Pietro racconta la propria storia, era stato uno dei tanti soldati italiani internati dai tedeschi nei campi di lavoro dopo l’Armistizio dell’8 settembre del 1943, quando l’Italia, da Paese alleato, si trasformò per i nazisti in Nazione nemica.
Ricorda con nostalgia gli anni trascorsi a Napoli, la vita che conduceva in famiglia, il silenzio della madre nei momenti che precedettero la sua partenza come militare, il fallimento del matrimonio con la giovane Lillina, dalla quale aveva avuto una figlia, i colori e la bellezza della sua città. Parla poi del periodo in cui era internato a Kamen, in Westfalia, per lavorare nelle miniere di carbone, dove la vita era durissima, si pativano freddo, fame e maltrattamenti, dove la dignità non era neanche più un ricordo e si resisteva solo aggrappandosi all’istinto di sopravvivenza. Eppure, malgrado tutto, qualcosa di buono esisteva anche lì, perché, dice, non si sapeva più cosa fosse l’egoismo e si soffriva insieme come fratelli, condividendo il poco cibo disponibile e stringendosi gli uni agli altri per affrontare il freddo.
Ma la vicenda di Pietro si alterna, nel romanzo, a quella di due uomini che stanno affrontando un viaggio e molte pratiche burocratiche per poter riportare in Italia la salma di un loro zio morto in Germania mentre era prigioniero, il Caporale Pietro Sibillo…
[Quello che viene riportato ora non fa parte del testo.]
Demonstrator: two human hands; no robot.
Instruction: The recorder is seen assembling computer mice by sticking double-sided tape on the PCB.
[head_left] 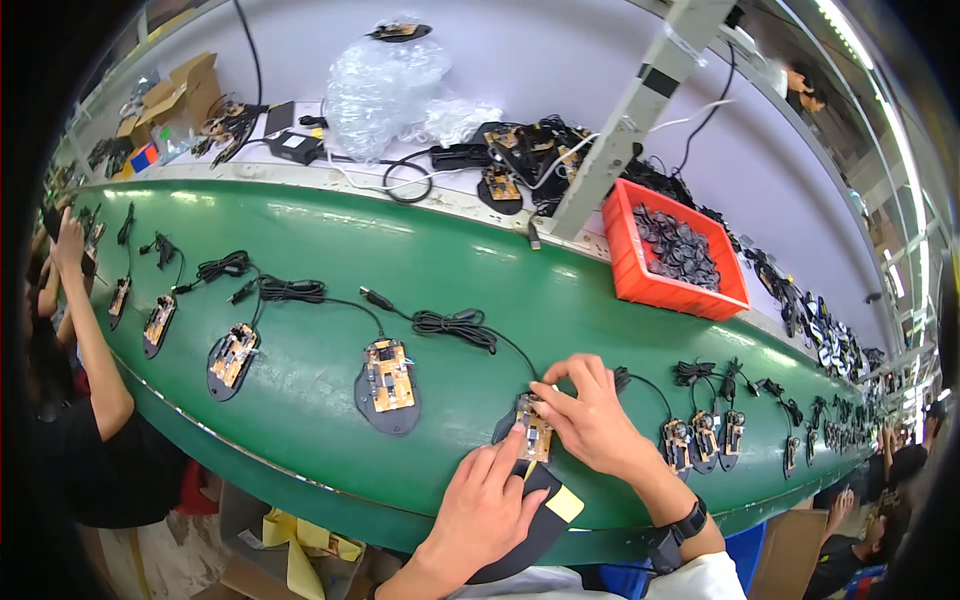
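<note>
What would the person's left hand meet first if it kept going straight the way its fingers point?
Most likely the circuit board right at the left hand's fingertips, then the right hand resting on it; depth is unclear.

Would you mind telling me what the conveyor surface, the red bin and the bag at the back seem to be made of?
Conveyor belt: green, smooth and glossy with light streaks, probably rubber or PVC. Red bin: opaque, rigid walls, likely moulded plastic. Bag: clear, crinkled, shiny film, apparently thin plastic.

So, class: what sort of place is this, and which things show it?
Most likely an electronics assembly line. A long green conveyor belt carries rows of circuit boards with cables, and a red bin of black parts sits beside it.
</note>
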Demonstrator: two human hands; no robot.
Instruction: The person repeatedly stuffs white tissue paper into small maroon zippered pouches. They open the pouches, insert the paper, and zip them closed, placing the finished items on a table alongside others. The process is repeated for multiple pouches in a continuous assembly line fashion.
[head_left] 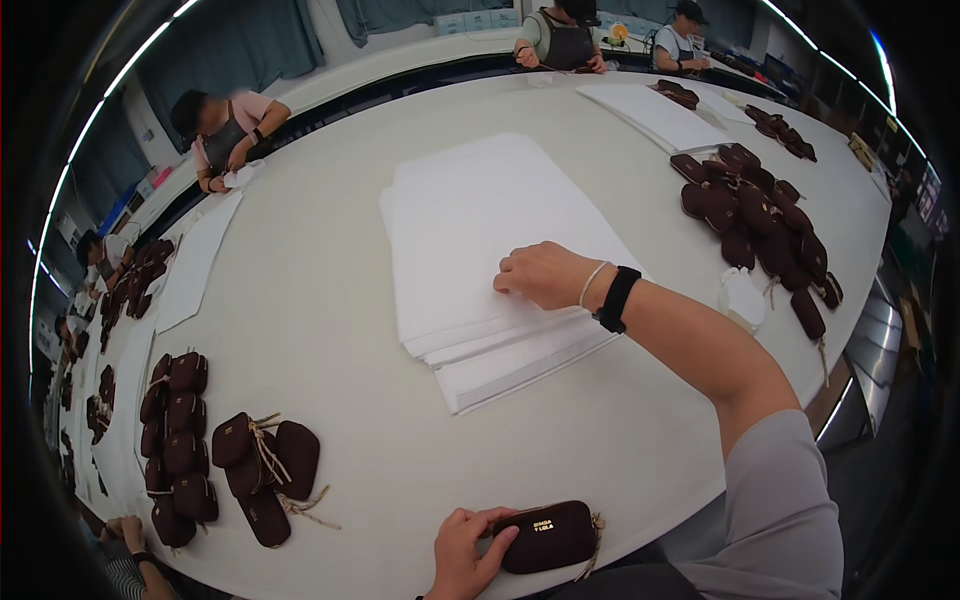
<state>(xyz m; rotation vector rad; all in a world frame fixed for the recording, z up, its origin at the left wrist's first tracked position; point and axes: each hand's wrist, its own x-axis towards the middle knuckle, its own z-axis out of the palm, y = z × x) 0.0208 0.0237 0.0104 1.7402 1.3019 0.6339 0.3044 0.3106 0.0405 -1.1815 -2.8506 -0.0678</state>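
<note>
Near the table's front edge, my left hand [468, 550] grips the left end of a dark brown zip pouch [556, 538], thumb on its front face. The pouch has gold lettering and a cord at its right end. My right hand [545, 276] reaches over a stack of white paper sheets [480, 200] in the middle of the table. Its fingers are curled and bent down at the top sheet; whether they pinch a sheet, I cannot make out. The stack's lower sheets stick out unevenly toward me.
Dark pouches stand in rows [185, 430] at the left, beside a small group with cords [268, 470]. A larger heap of pouches [760, 215] lies at the right, near a crumpled white piece [741, 298]. Co-workers [228, 135] sit around the white table [330, 260].
</note>
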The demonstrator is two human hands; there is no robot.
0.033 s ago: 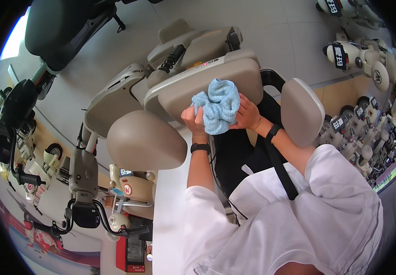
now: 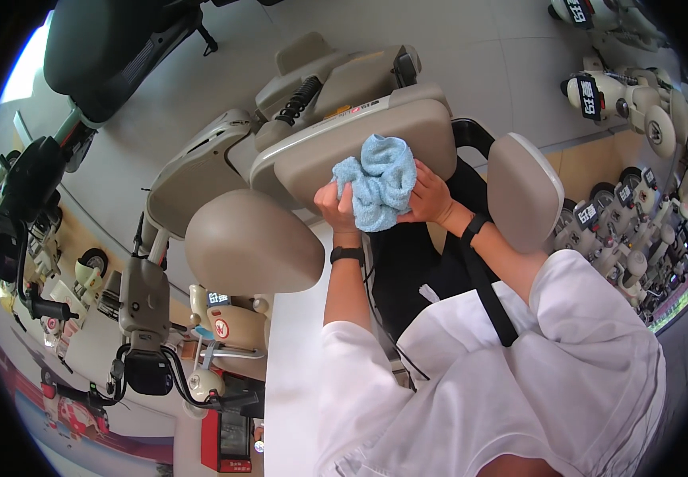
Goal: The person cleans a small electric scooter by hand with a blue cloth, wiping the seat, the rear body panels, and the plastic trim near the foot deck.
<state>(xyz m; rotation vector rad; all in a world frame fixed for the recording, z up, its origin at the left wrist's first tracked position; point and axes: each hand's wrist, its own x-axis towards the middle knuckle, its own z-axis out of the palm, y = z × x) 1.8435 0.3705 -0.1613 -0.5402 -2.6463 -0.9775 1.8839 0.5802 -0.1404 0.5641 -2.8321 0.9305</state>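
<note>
A crumpled light blue terry cloth point(image 2: 381, 176) is bunched between my two hands. My left hand point(image 2: 336, 208) grips its left edge, with the fingers curled into the fabric. On the other edge my right hand point(image 2: 428, 194) has its fingers closed on the cloth, the tips partly hidden by its folds. Just beyond the cloth lies the taupe rear seat point(image 2: 304, 168) of an electric scooter. I cannot tell whether the cloth touches it. The scooter's rounded front saddle point(image 2: 252, 242) is left of my left forearm.
A padded backrest point(image 2: 525, 187) stands right of my right hand. The scooter's handlebar point(image 2: 147, 374) is at lower left, and a dark scooter seat point(image 2: 105, 56) juts in at upper left. A white surface point(image 2: 292, 381) runs beside my left arm. Several scooters point(image 2: 618, 222) line the right side.
</note>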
Giuseppe Ardito, scrittore teatrale e autore musicale, racconta di quei militari italiani internati in campi di lavoro che non avevano nulla di diverso dai lager, pagando per la colpa di aver voluto rimanere fedeli alla Patria di appartenenza, le cui famiglie non hanno avuto mai alcun risarcimento; alternando eventi storici realmente accaduti e finzione narrativa, cerca di infrangere il silenzio e di restituire alla memoria collettiva quelle vittime della Seconda Guerra Mondiale dimenticate dalla Storia.
Un romanzo breve ma molto intenso, che offre al lettore l’opportunità di sfogliare quelle pagine ancora troppo poco conosciute del nostro passato.